Replica & ReplicaState, the leader's view of a follower

On the leader, each remote follower is a Replica holding a single AtomicReference<ReplicaState> (Replica.java:36,42). All updates are lock-free compare-and-set via replicaState.updateAndGet(...); readers grab an immutable snapshot through stateSnapshot(). ReplicaState is a record (ReplicaState.java:32-39):

FieldMeaning
logStartOffsetFollower's log start offset (drives the partition low watermark for DeleteRecords).
logEndOffsetMetadataFollower's LEO (with segment position) as of its last Fetch, the value fed into HW computation.
lastFetchLeaderLogEndOffsetThe leader's LEO at the moment that fetch arrived; used to detect "did this fetch reach what was then the end?".
lastFetchTimeMsWall-clock time of the last Fetch from this follower.
lastCaughtUpTimeMsThe crux of lag detection: the latest time t at which this follower's fetch offset was >= the leader's LEO at time t.
brokerEpochBroker epoch carried in the Fetch, used to fence stale fetch-state updates after a follower reboot.
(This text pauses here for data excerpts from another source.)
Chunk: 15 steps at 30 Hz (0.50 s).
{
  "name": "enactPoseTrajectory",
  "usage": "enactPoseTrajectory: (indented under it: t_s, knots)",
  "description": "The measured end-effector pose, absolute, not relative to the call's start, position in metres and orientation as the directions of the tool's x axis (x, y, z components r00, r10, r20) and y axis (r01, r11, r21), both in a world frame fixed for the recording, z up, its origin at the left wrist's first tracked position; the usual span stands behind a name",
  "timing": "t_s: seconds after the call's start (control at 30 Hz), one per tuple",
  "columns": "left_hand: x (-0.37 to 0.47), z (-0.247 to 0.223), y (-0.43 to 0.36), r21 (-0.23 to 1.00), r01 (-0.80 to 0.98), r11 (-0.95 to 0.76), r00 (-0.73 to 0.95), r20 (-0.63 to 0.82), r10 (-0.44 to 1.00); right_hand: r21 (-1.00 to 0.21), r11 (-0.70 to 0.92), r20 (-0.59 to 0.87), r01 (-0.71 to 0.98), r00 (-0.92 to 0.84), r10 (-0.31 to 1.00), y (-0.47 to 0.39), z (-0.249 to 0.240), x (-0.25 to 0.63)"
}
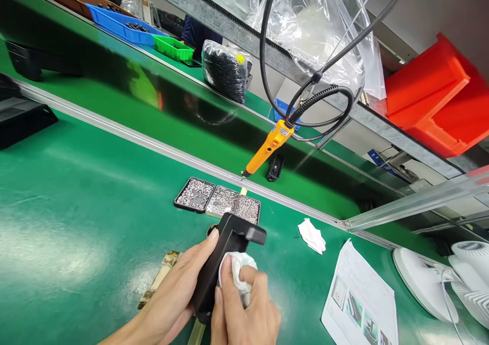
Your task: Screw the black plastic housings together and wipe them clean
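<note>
A long black plastic housing (212, 279) with a short arm jutting out at its top end is tilted over the green bench. My left hand (183, 289) grips it along its left side, thumb lying on the upper edge. Pinched in my right hand (246, 304) is a crumpled white cloth (240, 268), pressed against the right face of the housing. Just beyond the housing sit shallow trays of small metal parts, the left tray (194, 194), the middle tray (222, 201) and the right tray (248, 209). Behind my left wrist lies a partly covered camouflage-patterned strip (160, 279).
An orange electric screwdriver (269, 149) hangs on a coiled cable above the trays. Another white cloth (312, 235), a printed sheet (361, 296) and a white fan (424, 284) are to the right. A metal rail (153, 149) crosses the bench; a red bin (431, 95) is upper right.
</note>
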<state>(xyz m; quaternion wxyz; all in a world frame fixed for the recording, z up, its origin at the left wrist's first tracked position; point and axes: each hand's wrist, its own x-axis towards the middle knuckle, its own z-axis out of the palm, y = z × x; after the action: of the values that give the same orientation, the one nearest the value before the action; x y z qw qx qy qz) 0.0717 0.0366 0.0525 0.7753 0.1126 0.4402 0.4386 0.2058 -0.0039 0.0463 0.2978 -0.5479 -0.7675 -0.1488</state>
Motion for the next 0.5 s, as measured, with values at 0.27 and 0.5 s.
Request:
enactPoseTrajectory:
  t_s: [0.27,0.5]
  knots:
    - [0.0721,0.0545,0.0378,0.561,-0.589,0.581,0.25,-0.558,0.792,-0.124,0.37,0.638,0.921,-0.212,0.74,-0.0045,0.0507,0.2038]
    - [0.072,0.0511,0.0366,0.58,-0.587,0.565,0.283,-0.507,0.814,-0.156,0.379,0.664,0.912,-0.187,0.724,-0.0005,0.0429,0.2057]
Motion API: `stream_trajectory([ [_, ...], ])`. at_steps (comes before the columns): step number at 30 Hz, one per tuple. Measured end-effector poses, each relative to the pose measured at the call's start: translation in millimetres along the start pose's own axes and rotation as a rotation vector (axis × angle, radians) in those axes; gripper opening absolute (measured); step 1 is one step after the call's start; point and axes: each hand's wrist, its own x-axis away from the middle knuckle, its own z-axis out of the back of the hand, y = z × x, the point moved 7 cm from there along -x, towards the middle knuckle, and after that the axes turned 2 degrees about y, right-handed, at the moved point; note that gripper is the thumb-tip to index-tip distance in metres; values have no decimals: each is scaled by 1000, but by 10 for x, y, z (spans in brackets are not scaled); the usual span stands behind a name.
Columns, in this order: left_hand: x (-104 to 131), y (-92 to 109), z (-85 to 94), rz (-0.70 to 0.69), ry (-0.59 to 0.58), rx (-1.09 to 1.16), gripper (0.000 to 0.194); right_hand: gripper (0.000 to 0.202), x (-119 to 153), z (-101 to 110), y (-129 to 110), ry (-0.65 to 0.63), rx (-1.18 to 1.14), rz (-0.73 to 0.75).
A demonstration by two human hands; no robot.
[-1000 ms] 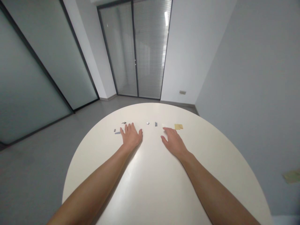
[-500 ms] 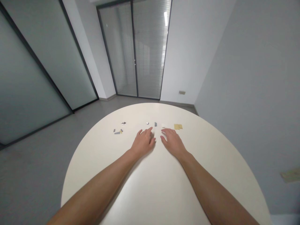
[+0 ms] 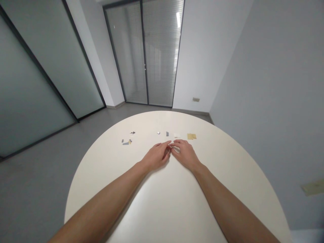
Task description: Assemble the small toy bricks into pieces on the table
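Note:
My left hand (image 3: 157,157) and my right hand (image 3: 186,153) meet over the middle of a white round table (image 3: 162,202). The fingertips of both are bent inward and close together; anything between them is too small to name. Just beyond them lie a small grey piece (image 3: 167,134), a small silvery item (image 3: 158,133) and a whitish piece (image 3: 176,136). Yellow paper-like squares (image 3: 191,136) rest beyond my right hand.
Toward the left of the table are a small dark item (image 3: 132,133) and several small grey and yellowish pieces (image 3: 126,143). A glass door with blinds (image 3: 162,60) and grey walls stand past the table's far edge.
My left hand has moved right, and its fingers have drawn in to meet those of my right hand. The right hand has shifted only slightly.

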Motion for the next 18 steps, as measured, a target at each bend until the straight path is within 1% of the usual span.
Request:
stream_trajectory([
  [3, 7, -47, 22, 47, 42, -13, 47, 18, -8, -5, -8, 1, -24, 4],
  [7, 25, -174, 76, 169, 133, -65, 45, 19, -16, -7, -45, -5, -54, 23],
  [10, 33, -253, 95, 242, 167, -62, 43, 22, -20, 5, -83, -2, -78, 38],
  [13, 23, -271, 95, 258, 167, -56, 39, 24, -26, 21, -119, 17, -98, 51],
  [18, 0, -240, 96, 248, 149, -81, 28, 25, -34, 23, -171, 27, -108, 80],
])
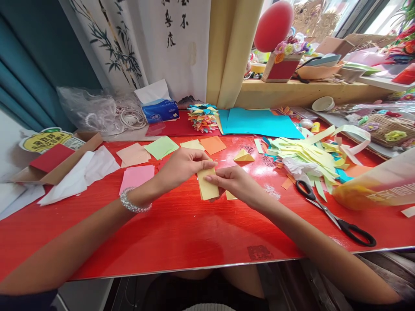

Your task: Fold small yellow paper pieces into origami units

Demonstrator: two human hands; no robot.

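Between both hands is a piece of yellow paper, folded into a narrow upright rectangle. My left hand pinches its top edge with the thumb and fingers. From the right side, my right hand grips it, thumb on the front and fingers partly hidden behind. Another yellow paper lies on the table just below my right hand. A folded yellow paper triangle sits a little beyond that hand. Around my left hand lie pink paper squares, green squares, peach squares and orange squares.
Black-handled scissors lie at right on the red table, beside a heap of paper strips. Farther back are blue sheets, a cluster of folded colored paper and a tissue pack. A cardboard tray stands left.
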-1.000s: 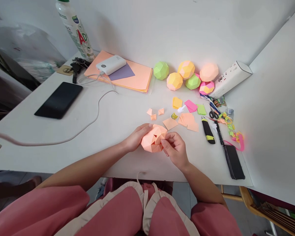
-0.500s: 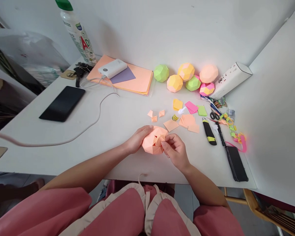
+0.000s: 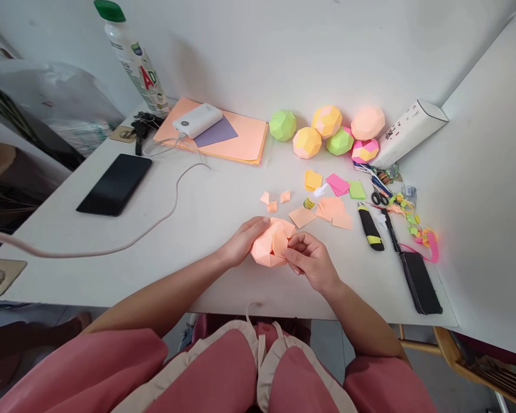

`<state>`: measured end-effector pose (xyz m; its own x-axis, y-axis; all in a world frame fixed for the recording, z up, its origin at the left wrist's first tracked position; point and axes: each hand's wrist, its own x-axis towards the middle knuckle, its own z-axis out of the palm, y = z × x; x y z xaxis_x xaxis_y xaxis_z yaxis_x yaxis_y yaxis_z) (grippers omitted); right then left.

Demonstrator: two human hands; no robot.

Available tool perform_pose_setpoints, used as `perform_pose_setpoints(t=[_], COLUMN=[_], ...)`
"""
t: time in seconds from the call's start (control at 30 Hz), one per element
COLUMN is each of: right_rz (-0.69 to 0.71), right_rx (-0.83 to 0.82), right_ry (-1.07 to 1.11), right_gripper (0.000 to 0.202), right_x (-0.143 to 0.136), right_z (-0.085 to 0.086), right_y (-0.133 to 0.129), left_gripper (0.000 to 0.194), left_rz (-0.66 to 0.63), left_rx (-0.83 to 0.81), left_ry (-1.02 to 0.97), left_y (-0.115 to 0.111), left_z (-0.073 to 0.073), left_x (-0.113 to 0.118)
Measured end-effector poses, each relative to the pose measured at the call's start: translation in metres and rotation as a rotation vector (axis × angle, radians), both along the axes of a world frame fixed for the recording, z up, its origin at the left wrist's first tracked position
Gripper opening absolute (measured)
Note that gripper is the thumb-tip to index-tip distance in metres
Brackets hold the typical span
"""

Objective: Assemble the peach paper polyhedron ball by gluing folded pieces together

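Peach faceted paper ball (image 3: 264, 244): between both hands, above white table (image 3: 163, 281). Right hand (image 3: 315, 263): thumb and fingers pinching paper at ball's near-right side, beside dark opening. Left hand (image 3: 243, 241): fingers gripping opposite side. Beyond fingertips: small folded peach paper pieces (image 3: 272, 206), flat peach paper sheets (image 3: 330, 209).

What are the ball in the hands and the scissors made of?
The peach ball looks like matte folded paper, because it has flat sides and creased edges. The scissors have smooth black handles, probably plastic; their blades are too small to judge.
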<state>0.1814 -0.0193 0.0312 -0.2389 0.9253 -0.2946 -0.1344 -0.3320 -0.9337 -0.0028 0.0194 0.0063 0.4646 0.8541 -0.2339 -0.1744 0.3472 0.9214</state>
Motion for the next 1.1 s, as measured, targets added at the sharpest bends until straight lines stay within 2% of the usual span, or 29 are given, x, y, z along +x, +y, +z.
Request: perform_pose_setpoints(t=[0.23,0.37,0.63,0.93,1.1], right_rz=[0.039,0.000,-0.073,-0.139,-0.145], right_rx=[-0.060,-0.058,0.077,0.117,0.107], right_ry=[-0.018,0.007,0.008,-0.030,-0.051], right_gripper=[0.031,0.030,0.030,0.028,0.030], right_x=[0.003,0.001,-0.001,-0.003,-0.004], right_z=[0.003,0.001,-0.003,-0.004,-0.002], right_y=[0.000,0.000,-0.005,-0.011,-0.012], left_gripper=[0.053,0.056,0.055,0.064,0.068], left_rz=[0.043,0.087,0.124,0.200,0.258], left_rx=[0.031,0.034,0.047,0.069,0.132], left_ry=[0.049,0.115,0.088,0.116,0.177], left_y=[-0.001,0.000,-0.001,-0.005,-0.008], left_z=[0.003,0.004,0.003,0.002,0.004], left_x=[0.000,0.001,0.001,0.002,0.001])
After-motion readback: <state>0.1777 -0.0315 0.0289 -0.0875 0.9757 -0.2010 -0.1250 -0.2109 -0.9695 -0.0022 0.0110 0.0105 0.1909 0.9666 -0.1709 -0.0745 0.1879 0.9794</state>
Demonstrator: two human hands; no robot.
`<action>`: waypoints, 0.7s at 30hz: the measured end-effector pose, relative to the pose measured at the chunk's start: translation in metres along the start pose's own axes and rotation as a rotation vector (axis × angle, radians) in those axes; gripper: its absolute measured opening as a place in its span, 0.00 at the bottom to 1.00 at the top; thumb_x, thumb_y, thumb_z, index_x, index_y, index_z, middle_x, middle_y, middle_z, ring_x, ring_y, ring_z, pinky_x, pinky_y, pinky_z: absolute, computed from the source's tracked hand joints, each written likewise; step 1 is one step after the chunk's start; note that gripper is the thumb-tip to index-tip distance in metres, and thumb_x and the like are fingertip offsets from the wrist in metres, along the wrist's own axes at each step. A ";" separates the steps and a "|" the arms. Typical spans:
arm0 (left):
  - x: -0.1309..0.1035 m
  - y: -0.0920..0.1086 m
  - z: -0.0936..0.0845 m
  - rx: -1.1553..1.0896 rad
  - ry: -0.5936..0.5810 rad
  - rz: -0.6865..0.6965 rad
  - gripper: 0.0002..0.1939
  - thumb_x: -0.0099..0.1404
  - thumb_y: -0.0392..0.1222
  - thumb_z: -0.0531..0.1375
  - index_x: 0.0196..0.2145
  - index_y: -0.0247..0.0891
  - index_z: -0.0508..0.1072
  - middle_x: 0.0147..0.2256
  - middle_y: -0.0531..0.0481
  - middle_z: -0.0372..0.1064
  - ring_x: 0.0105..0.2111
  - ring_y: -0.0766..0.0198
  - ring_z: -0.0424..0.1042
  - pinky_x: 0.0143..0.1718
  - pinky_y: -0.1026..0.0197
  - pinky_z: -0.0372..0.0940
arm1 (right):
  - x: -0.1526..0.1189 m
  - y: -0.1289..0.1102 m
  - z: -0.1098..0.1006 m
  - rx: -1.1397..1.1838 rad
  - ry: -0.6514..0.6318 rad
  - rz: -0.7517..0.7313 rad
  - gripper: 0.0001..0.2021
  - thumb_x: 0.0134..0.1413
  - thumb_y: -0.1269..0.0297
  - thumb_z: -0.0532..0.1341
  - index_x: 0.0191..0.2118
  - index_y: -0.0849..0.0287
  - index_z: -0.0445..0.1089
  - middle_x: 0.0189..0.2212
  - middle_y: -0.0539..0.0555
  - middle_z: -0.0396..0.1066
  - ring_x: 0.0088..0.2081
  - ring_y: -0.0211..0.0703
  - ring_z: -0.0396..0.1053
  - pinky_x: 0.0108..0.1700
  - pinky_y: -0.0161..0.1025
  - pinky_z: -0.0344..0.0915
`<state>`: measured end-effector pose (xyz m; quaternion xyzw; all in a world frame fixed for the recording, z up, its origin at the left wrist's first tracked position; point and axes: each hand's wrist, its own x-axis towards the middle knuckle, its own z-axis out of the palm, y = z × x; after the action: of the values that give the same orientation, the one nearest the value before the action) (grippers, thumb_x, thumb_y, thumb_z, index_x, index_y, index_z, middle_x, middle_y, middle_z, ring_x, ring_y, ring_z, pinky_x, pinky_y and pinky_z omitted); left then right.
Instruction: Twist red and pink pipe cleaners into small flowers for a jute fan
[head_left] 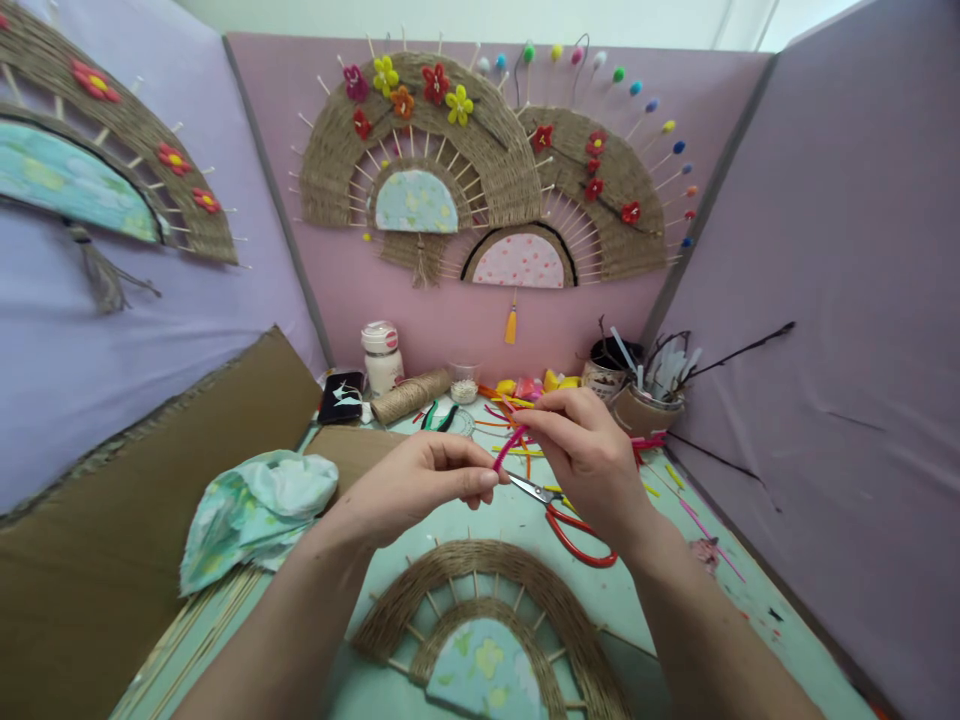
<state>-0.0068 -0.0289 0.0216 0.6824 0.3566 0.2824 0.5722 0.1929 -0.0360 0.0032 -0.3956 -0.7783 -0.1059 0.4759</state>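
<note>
Between my two hands runs a short magenta pipe cleaner (511,446), bent in a curve. My left hand (442,475) pinches its lower end, and my right hand (581,445) grips the upper end between thumb and fingers. Just below them, red-handled scissors (577,540) lie on the table, their blades partly behind my hands. Nearest to me rests a half-round fan woven from brown twine (480,560), with thin sticks through it and a flowered green cloth centre (487,665).
A crumpled green cloth (259,510) lies left beside a cardboard sheet (150,460). Behind my hands are a twine roll (411,396), green-handled pliers (439,416), a white bottle (382,358) and scattered pipe cleaners. Pots with twigs (649,408) stand right; finished fans (420,130) hang on the panels.
</note>
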 end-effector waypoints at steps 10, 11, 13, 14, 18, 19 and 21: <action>0.001 -0.001 0.009 -0.191 0.066 0.219 0.06 0.53 0.40 0.65 0.30 0.40 0.80 0.26 0.50 0.70 0.27 0.67 0.63 0.30 0.63 0.61 | -0.001 -0.016 -0.004 0.267 -0.102 0.097 0.08 0.58 0.69 0.56 0.40 0.56 0.72 0.32 0.53 0.70 0.36 0.40 0.67 0.36 0.37 0.65; 0.002 -0.003 0.011 -0.230 0.114 0.247 0.06 0.52 0.40 0.65 0.30 0.40 0.80 0.26 0.50 0.69 0.27 0.67 0.63 0.30 0.63 0.60 | -0.002 -0.019 -0.004 0.291 -0.104 0.114 0.08 0.58 0.68 0.56 0.40 0.56 0.71 0.33 0.53 0.71 0.36 0.40 0.68 0.37 0.37 0.65; 0.005 -0.007 0.017 -0.295 0.209 0.302 0.07 0.52 0.40 0.65 0.32 0.40 0.80 0.26 0.51 0.67 0.27 0.67 0.62 0.30 0.63 0.60 | -0.002 -0.024 -0.003 0.334 -0.103 0.160 0.07 0.58 0.68 0.57 0.42 0.56 0.69 0.34 0.52 0.72 0.35 0.39 0.68 0.38 0.36 0.65; 0.006 -0.009 0.019 -0.313 0.245 0.328 0.08 0.52 0.40 0.65 0.32 0.41 0.79 0.26 0.51 0.67 0.27 0.67 0.62 0.30 0.63 0.60 | -0.003 -0.027 -0.002 0.352 -0.098 0.185 0.07 0.57 0.68 0.58 0.42 0.56 0.69 0.34 0.52 0.72 0.35 0.38 0.69 0.37 0.35 0.65; 0.008 -0.011 0.025 -0.266 0.350 0.424 0.09 0.54 0.40 0.65 0.35 0.44 0.79 0.27 0.51 0.66 0.28 0.67 0.63 0.29 0.64 0.61 | -0.004 -0.033 0.002 0.376 -0.089 0.229 0.03 0.56 0.67 0.58 0.37 0.57 0.69 0.33 0.51 0.73 0.33 0.38 0.69 0.36 0.34 0.65; 0.007 -0.011 0.025 -0.225 0.372 0.447 0.09 0.54 0.40 0.64 0.35 0.44 0.79 0.27 0.51 0.66 0.28 0.68 0.63 0.29 0.64 0.61 | -0.005 -0.034 0.002 0.375 -0.092 0.232 0.03 0.57 0.67 0.58 0.36 0.57 0.69 0.32 0.51 0.72 0.33 0.38 0.69 0.36 0.34 0.65; 0.006 -0.010 0.024 -0.127 0.409 0.492 0.08 0.56 0.39 0.63 0.36 0.45 0.79 0.26 0.52 0.65 0.27 0.68 0.63 0.29 0.65 0.61 | -0.004 -0.034 0.002 0.373 -0.093 0.245 0.04 0.57 0.67 0.58 0.36 0.58 0.69 0.32 0.52 0.72 0.33 0.38 0.69 0.37 0.34 0.64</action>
<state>0.0146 -0.0370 0.0071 0.6402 0.2703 0.5651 0.4447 0.1681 -0.0594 0.0056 -0.3967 -0.7517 0.1168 0.5137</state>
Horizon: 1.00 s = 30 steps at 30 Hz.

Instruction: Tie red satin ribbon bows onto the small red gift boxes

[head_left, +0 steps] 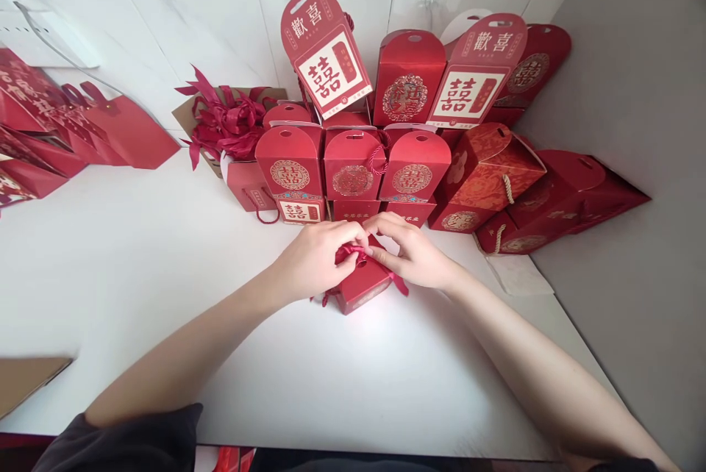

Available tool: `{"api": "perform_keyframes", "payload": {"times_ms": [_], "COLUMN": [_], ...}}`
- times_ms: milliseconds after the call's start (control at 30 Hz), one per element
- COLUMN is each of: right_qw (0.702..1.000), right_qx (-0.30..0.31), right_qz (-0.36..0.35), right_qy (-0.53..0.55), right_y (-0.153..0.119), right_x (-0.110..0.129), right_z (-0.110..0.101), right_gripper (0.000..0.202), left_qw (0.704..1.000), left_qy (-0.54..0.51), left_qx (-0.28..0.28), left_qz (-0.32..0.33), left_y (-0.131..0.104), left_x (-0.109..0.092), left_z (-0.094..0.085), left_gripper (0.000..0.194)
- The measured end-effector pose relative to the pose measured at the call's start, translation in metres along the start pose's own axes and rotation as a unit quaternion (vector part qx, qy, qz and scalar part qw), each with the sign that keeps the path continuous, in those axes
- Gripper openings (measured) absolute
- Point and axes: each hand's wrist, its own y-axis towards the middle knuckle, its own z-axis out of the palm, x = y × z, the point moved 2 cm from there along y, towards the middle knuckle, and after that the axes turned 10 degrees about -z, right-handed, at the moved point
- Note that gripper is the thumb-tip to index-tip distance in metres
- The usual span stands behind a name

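Red ribbon [346,251] is atop sm. red box [361,288] on tabletop [331,384], betw. L hand [314,255] & R hand [416,251], approx. equally near; L grip pinching ribbon, R fingertips beside it, hold unclear; box's long axis n/k

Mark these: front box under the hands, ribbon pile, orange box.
Front box [362,284]: head view, top face.
Ribbon pile [229,118]: head view, middle of the pile.
Orange box [486,181]: head view, patterned side.

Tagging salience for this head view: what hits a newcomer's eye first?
The stack of red boxes at the table's back. Then left hand and right hand, meeting at a ribbon atop a small box in front. Left of the stack, a bright ribbon bunch.
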Motion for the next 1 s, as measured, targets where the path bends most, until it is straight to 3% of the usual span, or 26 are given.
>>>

The "caught up" rule is computed in updateFetchStateOrThrow (Replica.java:84-91): if the follower's fetch offset reached the leader's current LEO, lastCaughtUpTime jumps to now; else if it reached the leader's LEO as of the previous fetch (lastFetchLeaderLogEndOffset), it advances to the previous fetch time; otherwise it is unchanged. This two-tier rule lets a follower remain "in sync" even though its fetch offset chronically trails a busy leader by a few records, what matters is that it keeps closing the gap that existed when it last asked.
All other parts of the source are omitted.